Leave the pictures out and repeat the rest of the data below exactly.

====== Provided material ======

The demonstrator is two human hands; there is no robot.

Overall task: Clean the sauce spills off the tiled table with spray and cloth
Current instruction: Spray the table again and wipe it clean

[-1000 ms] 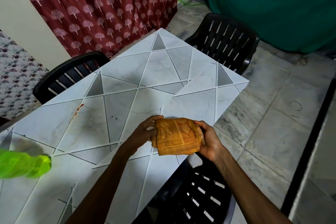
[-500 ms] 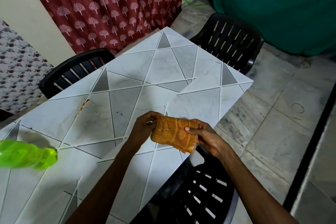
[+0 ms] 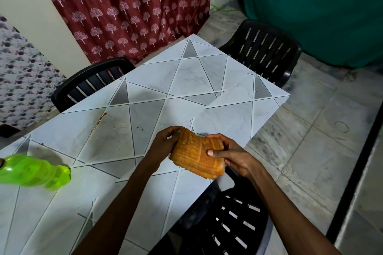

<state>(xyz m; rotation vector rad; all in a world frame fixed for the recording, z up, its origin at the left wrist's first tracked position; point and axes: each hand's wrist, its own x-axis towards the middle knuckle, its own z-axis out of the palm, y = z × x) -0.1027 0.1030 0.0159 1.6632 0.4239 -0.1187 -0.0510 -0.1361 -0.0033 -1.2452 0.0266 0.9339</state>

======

Completed task>
The demonstrator is two human hands; there is no robot.

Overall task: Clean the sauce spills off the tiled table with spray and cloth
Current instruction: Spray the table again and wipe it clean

[-1000 ms] 
[-500 ms] 
[+0 ms] 

<state>(xyz m; rotation vector rad; all in a world frame fixed for the recording, z up, its origin at the left wrist's first tracked position; point and axes: each hand's wrist, its own x-axis towards the middle knuckle, its own z-axis out of the palm, y = z × x) -0.1027 0.1030 0.0159 1.6632 0.4239 -0.1187 -0.0510 -0.1361 -0.0033 -1.2452 0.0266 0.9339</state>

This finishes the output.